Law & Politics
Berlin building regulations 2016
Smoke detector requirement in Berlin: existing apartments to be retrofitted by end of 2020
Berlin was the last German federal state to mandate smoke detectors. Existing apartments had to be retrofitted by end of 2020. What owners needed to know about costs and responsibilities.
Peter Guthmann
Last federal state closes the gap
In 2016, Berlin became the last German federal state to introduce a mandatory smoke detector requirement. The amended building code stipulated that all apartments in Berlin must be fitted with smoke alarms. New builds already had to comply; existing apartments were given a retrofit deadline of 31 December 2020.

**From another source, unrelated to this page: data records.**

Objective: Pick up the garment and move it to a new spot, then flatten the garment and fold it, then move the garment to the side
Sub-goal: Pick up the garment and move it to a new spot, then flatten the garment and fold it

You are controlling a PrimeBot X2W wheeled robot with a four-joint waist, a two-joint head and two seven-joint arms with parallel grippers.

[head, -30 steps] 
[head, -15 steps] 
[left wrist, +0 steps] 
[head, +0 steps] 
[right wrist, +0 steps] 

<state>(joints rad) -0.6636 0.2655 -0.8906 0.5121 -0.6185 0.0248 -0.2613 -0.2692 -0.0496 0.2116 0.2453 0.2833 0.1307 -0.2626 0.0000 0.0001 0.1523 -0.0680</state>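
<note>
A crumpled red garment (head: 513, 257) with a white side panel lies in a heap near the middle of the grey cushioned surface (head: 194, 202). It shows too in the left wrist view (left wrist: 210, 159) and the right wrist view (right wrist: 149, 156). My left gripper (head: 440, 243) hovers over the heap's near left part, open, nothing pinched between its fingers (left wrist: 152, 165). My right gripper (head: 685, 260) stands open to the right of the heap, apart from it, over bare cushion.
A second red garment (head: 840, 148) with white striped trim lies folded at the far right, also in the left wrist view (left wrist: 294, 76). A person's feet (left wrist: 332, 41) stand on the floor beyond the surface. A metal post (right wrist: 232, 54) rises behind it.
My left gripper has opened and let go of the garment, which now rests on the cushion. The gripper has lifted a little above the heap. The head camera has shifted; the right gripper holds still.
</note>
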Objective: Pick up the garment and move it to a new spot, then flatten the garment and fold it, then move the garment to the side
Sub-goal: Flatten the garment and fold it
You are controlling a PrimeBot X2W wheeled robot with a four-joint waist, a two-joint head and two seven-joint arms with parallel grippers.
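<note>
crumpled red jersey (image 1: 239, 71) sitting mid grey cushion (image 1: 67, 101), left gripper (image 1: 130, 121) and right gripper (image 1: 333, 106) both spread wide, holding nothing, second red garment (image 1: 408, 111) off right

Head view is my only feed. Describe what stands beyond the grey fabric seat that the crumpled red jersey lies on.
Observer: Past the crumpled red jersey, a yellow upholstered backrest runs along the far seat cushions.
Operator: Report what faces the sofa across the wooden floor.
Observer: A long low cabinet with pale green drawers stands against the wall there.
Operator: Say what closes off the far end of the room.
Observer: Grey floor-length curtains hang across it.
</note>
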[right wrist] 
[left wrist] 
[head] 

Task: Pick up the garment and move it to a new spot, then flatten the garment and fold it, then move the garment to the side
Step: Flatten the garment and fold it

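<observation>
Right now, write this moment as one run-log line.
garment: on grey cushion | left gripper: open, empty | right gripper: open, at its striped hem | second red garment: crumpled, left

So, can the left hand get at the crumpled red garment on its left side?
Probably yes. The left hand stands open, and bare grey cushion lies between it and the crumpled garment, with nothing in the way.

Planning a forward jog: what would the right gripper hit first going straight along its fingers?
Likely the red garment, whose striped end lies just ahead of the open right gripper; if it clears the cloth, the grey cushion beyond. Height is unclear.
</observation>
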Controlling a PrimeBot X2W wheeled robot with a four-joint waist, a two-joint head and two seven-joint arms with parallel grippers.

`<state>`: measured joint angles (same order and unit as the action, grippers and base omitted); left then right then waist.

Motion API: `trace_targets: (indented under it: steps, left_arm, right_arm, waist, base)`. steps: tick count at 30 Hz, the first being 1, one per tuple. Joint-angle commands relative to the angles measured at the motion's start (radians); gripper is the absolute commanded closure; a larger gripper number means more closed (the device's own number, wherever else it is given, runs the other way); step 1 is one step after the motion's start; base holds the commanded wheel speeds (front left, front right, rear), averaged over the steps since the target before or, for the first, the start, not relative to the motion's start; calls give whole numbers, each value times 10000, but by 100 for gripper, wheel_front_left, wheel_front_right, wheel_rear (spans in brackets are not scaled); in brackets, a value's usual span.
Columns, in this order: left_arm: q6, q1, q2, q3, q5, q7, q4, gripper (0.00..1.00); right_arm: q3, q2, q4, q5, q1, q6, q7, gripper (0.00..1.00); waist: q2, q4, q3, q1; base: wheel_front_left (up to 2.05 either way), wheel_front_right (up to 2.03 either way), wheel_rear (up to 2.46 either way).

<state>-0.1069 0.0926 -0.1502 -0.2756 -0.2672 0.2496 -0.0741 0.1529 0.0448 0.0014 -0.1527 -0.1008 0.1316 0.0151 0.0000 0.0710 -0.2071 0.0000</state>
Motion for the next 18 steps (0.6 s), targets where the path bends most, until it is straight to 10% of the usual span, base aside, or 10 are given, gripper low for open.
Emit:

How far behind Berlin had fallen is illustrated by one figure: in 2014, only about seven percent of Berlin households had smoke detectors installed. In Schleswig-Holstein, where the requirement had been in place for over a decade, the figure was 95 percent.
What the regulation required
Smoke detectors had to be installed in all bedrooms, children's rooms and corridors serving as escape routes. Kitchens and bathrooms were exempt to avoid false alarms from steam and cooking fumes.
Costs and responsibilities
The landlord was responsible for installation. The costs could be passed on to tenants as a modernisation measure. Maintenance and battery replacement were, by law, the responsibility of the occupant, typically the tenant. Tenants' associations criticised the cost pass-through. Owners were advised to define responsibilities clearly in the rental agreement.
Retrofit needs in existing stock
The retrofit requirement was particularly large in boroughs with a high share of older buildings, such as Charlottenburg-Wilmersdorf and Neukoelln. Owners with larger portfolios had to plan the conversion both logistically and financially. Getting quotes early made sense to avoid bottlenecks as the deadline approached.
The regulation was another step toward aligning standards across the Berlin housing market.